Go through the records and report each line in which the word "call" occurs.

★ ★ ★

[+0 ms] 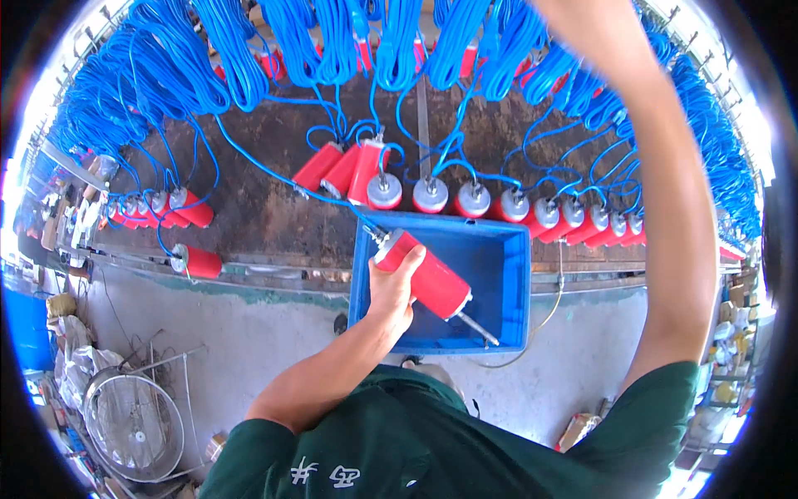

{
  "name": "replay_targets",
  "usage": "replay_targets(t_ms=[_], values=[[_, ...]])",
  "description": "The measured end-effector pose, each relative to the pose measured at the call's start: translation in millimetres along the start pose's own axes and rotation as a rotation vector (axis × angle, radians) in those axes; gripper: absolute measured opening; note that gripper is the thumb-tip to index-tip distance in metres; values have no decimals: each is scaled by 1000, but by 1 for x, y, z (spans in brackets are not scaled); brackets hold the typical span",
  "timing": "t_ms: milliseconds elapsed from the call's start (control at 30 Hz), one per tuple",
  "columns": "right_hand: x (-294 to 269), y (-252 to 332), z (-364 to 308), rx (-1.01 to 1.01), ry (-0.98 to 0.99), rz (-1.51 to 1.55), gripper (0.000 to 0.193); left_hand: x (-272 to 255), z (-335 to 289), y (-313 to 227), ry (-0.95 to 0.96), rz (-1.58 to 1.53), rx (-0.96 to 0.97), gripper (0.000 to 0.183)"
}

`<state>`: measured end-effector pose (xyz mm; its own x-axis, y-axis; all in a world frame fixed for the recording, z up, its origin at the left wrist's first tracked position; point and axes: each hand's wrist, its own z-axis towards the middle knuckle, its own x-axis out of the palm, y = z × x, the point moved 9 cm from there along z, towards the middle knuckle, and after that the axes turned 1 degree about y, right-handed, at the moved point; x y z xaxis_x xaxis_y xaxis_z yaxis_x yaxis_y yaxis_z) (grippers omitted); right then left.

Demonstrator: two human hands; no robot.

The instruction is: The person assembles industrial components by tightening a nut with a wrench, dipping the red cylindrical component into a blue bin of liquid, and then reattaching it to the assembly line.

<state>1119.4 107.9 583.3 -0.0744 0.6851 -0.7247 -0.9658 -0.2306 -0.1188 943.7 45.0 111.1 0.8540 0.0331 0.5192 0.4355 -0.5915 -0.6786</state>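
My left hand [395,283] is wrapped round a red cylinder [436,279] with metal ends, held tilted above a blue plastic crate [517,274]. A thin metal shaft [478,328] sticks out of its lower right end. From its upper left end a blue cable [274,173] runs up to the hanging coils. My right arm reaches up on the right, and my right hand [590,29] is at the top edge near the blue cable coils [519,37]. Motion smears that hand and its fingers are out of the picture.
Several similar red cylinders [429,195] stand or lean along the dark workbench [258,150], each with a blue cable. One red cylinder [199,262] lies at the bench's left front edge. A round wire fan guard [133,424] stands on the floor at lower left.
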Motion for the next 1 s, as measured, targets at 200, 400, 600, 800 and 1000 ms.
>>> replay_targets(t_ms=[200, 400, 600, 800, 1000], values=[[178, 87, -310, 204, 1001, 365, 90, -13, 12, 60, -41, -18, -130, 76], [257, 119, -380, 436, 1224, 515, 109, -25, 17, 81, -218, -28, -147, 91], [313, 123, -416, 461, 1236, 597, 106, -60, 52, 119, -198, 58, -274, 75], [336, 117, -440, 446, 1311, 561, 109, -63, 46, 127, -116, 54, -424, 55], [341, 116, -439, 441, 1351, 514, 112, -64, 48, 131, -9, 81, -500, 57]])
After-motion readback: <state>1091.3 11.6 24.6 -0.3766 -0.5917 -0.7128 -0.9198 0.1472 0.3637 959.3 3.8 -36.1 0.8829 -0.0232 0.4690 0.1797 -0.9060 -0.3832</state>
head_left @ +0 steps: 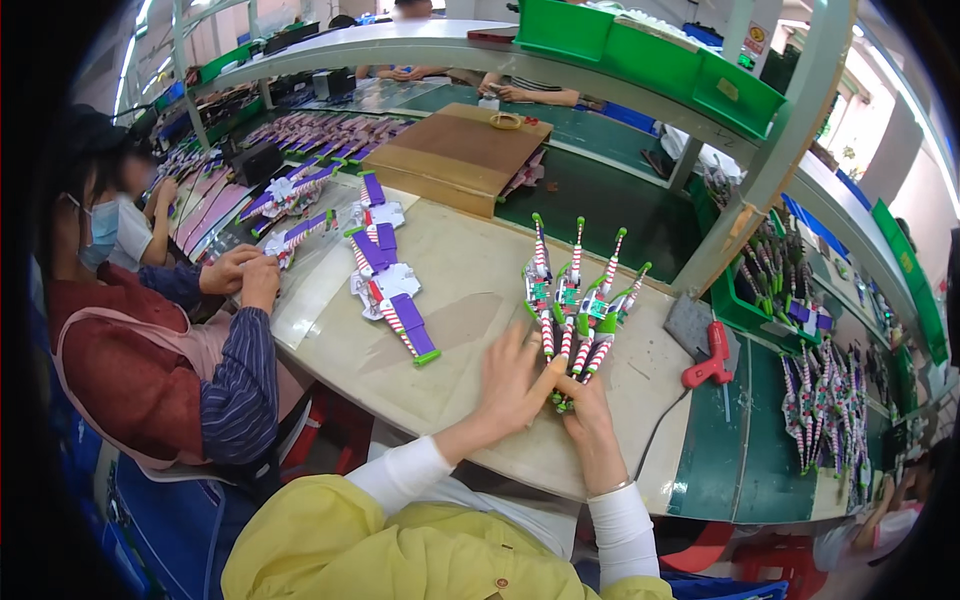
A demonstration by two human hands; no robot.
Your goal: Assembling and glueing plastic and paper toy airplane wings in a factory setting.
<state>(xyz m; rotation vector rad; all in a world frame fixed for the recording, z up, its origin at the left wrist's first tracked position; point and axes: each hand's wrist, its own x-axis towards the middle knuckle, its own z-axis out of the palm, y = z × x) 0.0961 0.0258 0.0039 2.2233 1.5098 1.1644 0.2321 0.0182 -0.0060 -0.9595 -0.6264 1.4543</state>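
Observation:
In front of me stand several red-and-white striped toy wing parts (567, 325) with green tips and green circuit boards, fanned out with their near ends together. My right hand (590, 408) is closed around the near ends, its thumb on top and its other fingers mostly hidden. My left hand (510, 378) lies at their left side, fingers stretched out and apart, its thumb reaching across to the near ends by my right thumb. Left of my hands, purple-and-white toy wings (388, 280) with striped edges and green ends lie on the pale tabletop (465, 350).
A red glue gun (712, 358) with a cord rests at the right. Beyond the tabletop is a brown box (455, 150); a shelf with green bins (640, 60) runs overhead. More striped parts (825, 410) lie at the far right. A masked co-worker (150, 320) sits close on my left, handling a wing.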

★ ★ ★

[SOLVED EXERCISE]:
  "description": "The measured end-effector pose, each relative to the pose measured at the call's start: translation in millimetres along the start pose's own axes and rotation as a rotation vector (axis × angle, radians) in those axes; gripper: absolute measured opening; note that gripper is the thumb-tip to index-tip distance in metres; values have no decimals: each is scaled by 1000, but by 1 for x, y, z (spans in brackets are not scaled); brackets hold the typical span",
  "timing": "t_ms: milliseconds elapsed from the call's start (control at 30 Hz), one per tuple",

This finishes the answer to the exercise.